A living will is a set of instructions for a health care provider, stipulating the extent to which measures should be taken (consistent with state statutes) to maintain one's life, should incapacitation render the person unable to express his or her wishes. A health care proxy (also called a health care power of attorney in some states) appoints an agent to make any and all health care decisions, in effect implementing instructions, on one's behalf in the event of incapacity (a life threatening condition, or where the individual is unconscious and a treatment decision must be made).

Since the health care proxy grants decision-making power to a surrogate, its scope is broader than the living will which simply states a person's wishes in the face of terminal illness. The documents may be drawn separately, or the living will may be incorporated into the health care proxy, depending on state law. Both directives come into play only when the principal is unable to make health care decisions for him or herself.

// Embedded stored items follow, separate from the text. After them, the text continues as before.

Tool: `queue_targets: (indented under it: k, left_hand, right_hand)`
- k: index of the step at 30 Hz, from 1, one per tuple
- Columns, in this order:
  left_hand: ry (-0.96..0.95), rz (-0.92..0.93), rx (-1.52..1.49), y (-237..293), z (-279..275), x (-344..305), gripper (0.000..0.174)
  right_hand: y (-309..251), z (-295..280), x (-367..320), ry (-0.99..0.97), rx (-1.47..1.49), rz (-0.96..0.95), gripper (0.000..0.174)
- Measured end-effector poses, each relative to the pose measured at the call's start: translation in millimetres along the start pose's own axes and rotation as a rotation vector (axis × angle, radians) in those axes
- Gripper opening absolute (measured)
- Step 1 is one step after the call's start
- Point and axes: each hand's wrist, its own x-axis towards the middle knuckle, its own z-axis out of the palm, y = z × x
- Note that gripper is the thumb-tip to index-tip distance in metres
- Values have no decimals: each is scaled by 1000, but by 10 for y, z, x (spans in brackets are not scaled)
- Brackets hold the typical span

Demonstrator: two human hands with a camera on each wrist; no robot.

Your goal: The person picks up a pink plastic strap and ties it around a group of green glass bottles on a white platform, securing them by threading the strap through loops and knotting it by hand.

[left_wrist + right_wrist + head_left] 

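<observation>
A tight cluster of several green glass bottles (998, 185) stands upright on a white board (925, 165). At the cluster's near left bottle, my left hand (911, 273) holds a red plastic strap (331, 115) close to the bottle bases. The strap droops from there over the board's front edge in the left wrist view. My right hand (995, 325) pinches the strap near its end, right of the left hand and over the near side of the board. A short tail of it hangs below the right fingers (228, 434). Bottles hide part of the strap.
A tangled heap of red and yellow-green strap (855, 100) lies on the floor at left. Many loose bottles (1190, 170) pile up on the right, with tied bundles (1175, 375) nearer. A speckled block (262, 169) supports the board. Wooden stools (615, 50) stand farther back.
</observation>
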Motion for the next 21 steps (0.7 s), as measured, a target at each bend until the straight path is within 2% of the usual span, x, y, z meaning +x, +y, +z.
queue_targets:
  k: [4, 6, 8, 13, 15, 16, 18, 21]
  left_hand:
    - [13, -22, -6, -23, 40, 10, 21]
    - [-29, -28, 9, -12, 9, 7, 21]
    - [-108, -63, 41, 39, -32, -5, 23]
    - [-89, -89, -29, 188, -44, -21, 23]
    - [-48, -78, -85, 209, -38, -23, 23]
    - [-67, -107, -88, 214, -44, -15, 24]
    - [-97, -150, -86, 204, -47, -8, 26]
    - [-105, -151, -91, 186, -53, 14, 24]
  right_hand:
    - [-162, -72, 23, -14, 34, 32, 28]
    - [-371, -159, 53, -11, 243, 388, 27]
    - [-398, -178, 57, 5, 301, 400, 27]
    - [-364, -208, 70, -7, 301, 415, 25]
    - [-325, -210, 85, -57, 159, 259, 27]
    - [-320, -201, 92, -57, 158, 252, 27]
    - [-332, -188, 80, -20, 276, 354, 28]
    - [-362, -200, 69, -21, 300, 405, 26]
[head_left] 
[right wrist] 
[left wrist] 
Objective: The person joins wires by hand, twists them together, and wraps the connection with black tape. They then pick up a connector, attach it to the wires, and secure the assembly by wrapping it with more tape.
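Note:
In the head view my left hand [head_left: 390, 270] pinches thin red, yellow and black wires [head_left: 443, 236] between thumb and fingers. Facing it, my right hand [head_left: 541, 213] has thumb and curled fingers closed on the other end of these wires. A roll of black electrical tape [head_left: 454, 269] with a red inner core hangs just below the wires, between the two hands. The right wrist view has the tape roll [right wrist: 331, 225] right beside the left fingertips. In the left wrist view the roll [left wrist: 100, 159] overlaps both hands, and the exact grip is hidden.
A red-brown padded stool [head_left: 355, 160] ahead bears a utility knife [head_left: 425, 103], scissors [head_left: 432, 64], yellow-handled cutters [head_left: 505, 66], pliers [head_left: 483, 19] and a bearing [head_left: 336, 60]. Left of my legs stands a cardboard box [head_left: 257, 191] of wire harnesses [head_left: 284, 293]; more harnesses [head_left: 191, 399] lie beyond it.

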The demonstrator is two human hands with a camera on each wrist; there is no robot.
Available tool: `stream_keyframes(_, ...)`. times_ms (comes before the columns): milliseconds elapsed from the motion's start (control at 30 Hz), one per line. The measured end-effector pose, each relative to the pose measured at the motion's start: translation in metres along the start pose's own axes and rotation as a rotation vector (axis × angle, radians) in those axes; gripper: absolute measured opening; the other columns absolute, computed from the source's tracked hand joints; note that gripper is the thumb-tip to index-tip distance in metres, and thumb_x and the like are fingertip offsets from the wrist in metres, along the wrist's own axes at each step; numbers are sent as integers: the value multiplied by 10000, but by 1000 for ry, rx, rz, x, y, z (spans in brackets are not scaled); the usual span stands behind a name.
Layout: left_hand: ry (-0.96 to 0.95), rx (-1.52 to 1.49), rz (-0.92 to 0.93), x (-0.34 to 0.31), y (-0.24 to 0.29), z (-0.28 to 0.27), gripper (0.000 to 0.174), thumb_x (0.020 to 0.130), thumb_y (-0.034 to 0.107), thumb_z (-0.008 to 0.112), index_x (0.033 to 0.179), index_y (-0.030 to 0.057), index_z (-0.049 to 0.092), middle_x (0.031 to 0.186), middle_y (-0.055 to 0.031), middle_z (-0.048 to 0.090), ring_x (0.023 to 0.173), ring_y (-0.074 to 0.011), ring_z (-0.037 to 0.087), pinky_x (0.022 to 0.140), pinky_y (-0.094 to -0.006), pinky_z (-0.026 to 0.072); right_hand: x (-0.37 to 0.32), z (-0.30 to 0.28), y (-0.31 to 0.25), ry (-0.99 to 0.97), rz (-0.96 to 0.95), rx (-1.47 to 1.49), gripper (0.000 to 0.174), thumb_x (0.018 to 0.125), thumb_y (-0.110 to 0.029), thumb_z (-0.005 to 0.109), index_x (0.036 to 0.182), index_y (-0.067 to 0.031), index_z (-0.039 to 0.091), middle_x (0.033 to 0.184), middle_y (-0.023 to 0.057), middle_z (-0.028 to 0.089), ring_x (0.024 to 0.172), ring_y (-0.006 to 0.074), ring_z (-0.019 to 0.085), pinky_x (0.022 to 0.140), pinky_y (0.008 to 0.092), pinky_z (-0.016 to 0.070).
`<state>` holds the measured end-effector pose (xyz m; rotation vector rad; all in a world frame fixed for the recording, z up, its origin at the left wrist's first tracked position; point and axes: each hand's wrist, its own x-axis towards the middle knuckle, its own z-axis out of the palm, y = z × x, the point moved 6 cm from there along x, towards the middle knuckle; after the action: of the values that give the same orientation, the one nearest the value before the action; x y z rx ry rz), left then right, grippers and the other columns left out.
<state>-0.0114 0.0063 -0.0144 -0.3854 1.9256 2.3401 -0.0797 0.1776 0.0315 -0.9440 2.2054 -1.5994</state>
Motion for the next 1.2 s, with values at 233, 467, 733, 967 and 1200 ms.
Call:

Up until that point, the individual maintains decision-making authority with respect to health care. Usually, an individual can change or revoke both directives at any time. Some states have also enacted Default Surrogate Decision Making Statutes which define a priority of individuals who are empowered to act on behalf of a person who did not execute advance directives prior to incompetency.

Into the Future

These quality of life issues have become further complicated by the controversy surrounding the physician-assisted death movement and ongoing "Death with Dignity" voter initiatives. (One particularly important unresolved issue which could affect the use of living wills is the definition of "suicide" for insurance purposes.)

Despite such controversies, not only are one's personal wishes at stake, but also the potential emotional and financial burden placed on family members by a medical condition with no hope of recovery. Advance directives can allow an individual to maintain autonomy, while providing specific instructions to assure that his or her wishes are carried out to the fullest extent possible.